**Problem details:** Line by line, retype the material exactly and leave each picture out.

**Data:**

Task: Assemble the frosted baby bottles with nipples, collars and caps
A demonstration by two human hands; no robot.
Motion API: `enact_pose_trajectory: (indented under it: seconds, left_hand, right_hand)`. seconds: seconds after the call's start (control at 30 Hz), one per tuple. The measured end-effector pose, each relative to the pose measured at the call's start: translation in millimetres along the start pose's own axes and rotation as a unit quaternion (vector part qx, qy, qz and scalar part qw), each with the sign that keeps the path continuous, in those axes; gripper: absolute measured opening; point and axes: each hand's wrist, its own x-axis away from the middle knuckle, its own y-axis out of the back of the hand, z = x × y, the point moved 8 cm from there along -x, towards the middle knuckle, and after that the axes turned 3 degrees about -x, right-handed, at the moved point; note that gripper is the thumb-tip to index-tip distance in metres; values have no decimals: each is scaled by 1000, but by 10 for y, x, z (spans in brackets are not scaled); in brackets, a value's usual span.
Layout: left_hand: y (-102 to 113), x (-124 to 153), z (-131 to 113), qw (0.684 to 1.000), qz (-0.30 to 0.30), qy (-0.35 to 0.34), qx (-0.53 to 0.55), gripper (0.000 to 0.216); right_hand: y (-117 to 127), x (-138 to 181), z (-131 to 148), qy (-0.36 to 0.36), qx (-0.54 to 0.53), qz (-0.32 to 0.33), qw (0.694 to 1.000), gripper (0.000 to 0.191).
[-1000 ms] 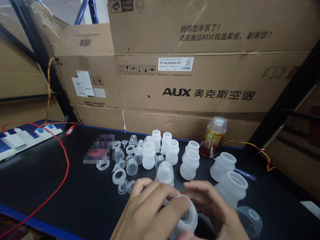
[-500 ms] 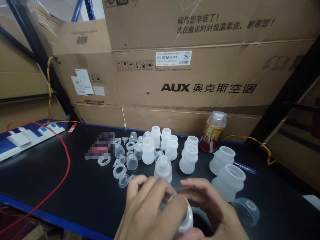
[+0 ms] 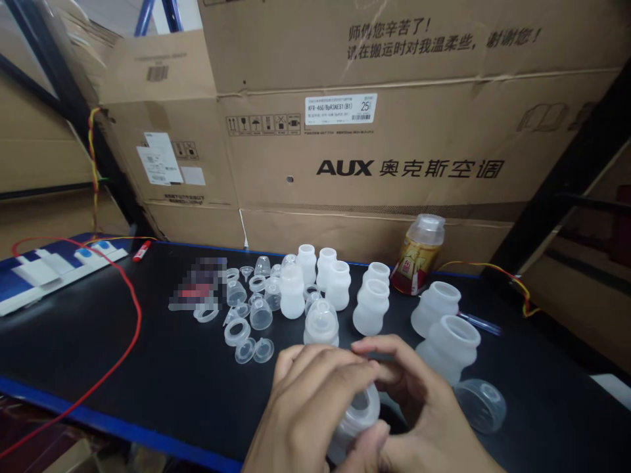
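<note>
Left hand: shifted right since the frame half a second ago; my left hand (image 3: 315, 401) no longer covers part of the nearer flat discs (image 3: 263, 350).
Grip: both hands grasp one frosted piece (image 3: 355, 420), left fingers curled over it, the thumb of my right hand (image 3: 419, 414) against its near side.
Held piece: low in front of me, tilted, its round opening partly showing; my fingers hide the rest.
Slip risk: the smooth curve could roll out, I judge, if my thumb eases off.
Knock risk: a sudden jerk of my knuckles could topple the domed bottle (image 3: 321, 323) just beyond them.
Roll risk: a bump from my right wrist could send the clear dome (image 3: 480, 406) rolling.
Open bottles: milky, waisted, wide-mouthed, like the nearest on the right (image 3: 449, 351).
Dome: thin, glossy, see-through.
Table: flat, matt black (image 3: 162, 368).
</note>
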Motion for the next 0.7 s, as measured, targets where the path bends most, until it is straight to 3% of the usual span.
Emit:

**Exercise result:**
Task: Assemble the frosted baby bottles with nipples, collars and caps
A demonstration by two human hands; no robot.
Motion API: `enact_pose_trajectory: (indented under it: seconds, left_hand, right_hand)`. seconds: seconds after the call's start (control at 30 Hz), one per tuple. The measured end-effector pose, each relative to the pose measured at the call's start: translation in millimetres along the start pose's own axes and rotation as a unit quaternion (vector part qx, qy, qz and scalar part qw), each with the sign that keeps the path continuous, in those axes; gripper: absolute measured opening; point and axes: each hand's wrist, its own x-axis away from the middle knuckle, its own y-axis out of the back of the hand, z = x × y, the point moved 8 cm from there along -x, towards the middle knuckle, and after that the axes turned 3 degrees about -x, right-handed, at the moved point; note that gripper is the thumb-tip to index-tip distance in metres; values have no decimals: each is scaled by 1000, but by 10 for y, x, z (spans in brackets are not scaled); in brackets, a value's usual span.
Layout: left_hand: y (-102 to 113), x (-124 to 153), z (-131 to 113), qw (0.684 to 1.000), qz (-0.30 to 0.30), qy (-0.35 to 0.34), qx (-0.53 to 0.55), gripper (0.000 to 0.216); right_hand: y (-117 to 127), x (-138 to 181), z (-131 to 148), qy (-0.36 to 0.36), qx (-0.54 to 0.53), qz (-0.32 to 0.33), qw (0.694 to 1.000), gripper (0.000 to 0.191).
[-1000 ms] 
[-500 ms] 
[+0 ms] 
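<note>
Left hand: shifted right since the frame half a second ago; my left hand (image 3: 315, 401) no longer covers part of the nearer flat discs (image 3: 263, 350).
Grip: both hands grasp one frosted piece (image 3: 355, 420), left fingers curled over it, the thumb of my right hand (image 3: 419, 414) against its near side.
Held piece: low in front of me, tilted, its round opening partly showing; my fingers hide the rest.
Slip risk: the smooth curve could roll out, I judge, if my thumb eases off.
Knock risk: a sudden jerk of my knuckles could topple the domed bottle (image 3: 321, 323) just beyond them.
Roll risk: a bump from my right wrist could send the clear dome (image 3: 480, 406) rolling.
Open bottles: milky, waisted, wide-mouthed, like the nearest on the right (image 3: 449, 351).
Dome: thin, glossy, see-through.
Table: flat, matt black (image 3: 162, 368).
</note>
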Motion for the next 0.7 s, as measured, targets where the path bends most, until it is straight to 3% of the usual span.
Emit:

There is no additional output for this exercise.